From its very first frame, The Secret Agent makes its intentions known: this is not your standard cat-and-mouse thriller. It’s a fever dream draped in carnival banners and haunted by memory, genre, and satire. Mendonça Filho's vision is expansive yet precise, pushing past the expected into something visionary. Think of it as The Lives of Others by way of Brazil, then drop it in the sweat and paranoia of 1970s Latin America. Add a sentient, severed leg? Why not.
That rogue limb—yes, a literal leg that kicks its way through several subplots—becomes one of the film's most fascinating motifs. What starts as absurdist comedy grows into powerful metaphor: for authoritarian overreach, for systemic violence, for the way the state weaponizes fear and dehumanization. It’s also wildly funny. One sequence, set in a gay cruising park, plays like a Buñuel-ian farce lit with capybaras and lit up with menace. Another unfolds in a claustrophobic government building where death is reported on a broken typewriter.

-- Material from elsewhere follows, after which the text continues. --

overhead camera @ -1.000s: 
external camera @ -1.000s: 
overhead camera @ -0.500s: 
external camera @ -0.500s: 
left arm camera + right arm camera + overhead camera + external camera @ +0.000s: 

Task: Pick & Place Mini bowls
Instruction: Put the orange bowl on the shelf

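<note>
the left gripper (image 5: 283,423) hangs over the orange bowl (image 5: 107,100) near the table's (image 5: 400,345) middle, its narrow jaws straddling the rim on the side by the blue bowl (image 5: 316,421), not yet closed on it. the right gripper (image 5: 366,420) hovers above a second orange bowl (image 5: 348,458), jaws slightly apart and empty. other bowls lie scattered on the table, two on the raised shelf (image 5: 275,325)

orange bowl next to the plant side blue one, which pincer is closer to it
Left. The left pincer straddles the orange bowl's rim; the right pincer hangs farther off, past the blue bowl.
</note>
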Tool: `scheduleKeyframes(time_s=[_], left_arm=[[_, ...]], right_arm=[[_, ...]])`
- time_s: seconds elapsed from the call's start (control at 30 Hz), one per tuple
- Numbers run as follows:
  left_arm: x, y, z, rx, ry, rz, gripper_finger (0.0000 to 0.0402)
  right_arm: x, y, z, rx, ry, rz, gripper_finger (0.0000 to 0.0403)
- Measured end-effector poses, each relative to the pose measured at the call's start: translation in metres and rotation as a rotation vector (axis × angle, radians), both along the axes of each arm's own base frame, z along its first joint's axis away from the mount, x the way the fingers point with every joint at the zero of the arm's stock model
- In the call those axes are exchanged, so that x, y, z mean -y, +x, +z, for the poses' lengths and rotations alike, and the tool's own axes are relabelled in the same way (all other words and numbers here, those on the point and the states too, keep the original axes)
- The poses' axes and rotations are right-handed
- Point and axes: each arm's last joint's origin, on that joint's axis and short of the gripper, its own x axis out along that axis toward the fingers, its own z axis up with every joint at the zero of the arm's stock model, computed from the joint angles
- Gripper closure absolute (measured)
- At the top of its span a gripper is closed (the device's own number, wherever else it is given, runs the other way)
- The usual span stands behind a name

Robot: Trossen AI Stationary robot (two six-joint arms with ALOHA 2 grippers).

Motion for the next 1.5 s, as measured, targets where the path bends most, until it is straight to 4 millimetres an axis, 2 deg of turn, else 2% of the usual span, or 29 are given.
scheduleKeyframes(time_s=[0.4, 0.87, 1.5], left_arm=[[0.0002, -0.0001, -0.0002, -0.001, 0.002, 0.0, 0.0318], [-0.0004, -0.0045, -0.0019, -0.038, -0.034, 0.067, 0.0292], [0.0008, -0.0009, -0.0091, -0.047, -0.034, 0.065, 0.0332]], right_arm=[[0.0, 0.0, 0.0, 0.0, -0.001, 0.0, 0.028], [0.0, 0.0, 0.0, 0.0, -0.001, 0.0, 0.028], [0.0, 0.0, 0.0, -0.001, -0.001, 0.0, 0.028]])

Moments like these set the tone for what makes this film so surprising: its humor never softens its urgency. If anything, it sharpens it, turning absurdity into defiance.
Moura is magnetic. We first meet Marcelo at a lonely gas station, confronting a corpse and a crooked cop. He’s a man in transit—geographically, emotionally, politically. He’s also a man in hiding. The brilliant wrinkle? Marcelo is not even his real name. He’s Armando, a man who’s already changed names once to survive. Moura gives the character a coiled intensity, balancing grief, anger, desperation, and intelligence in a performance that roots the film even as it spins into chaos. It’s not just his best role in years—it’s one of the most grounded and affecting performances of the year.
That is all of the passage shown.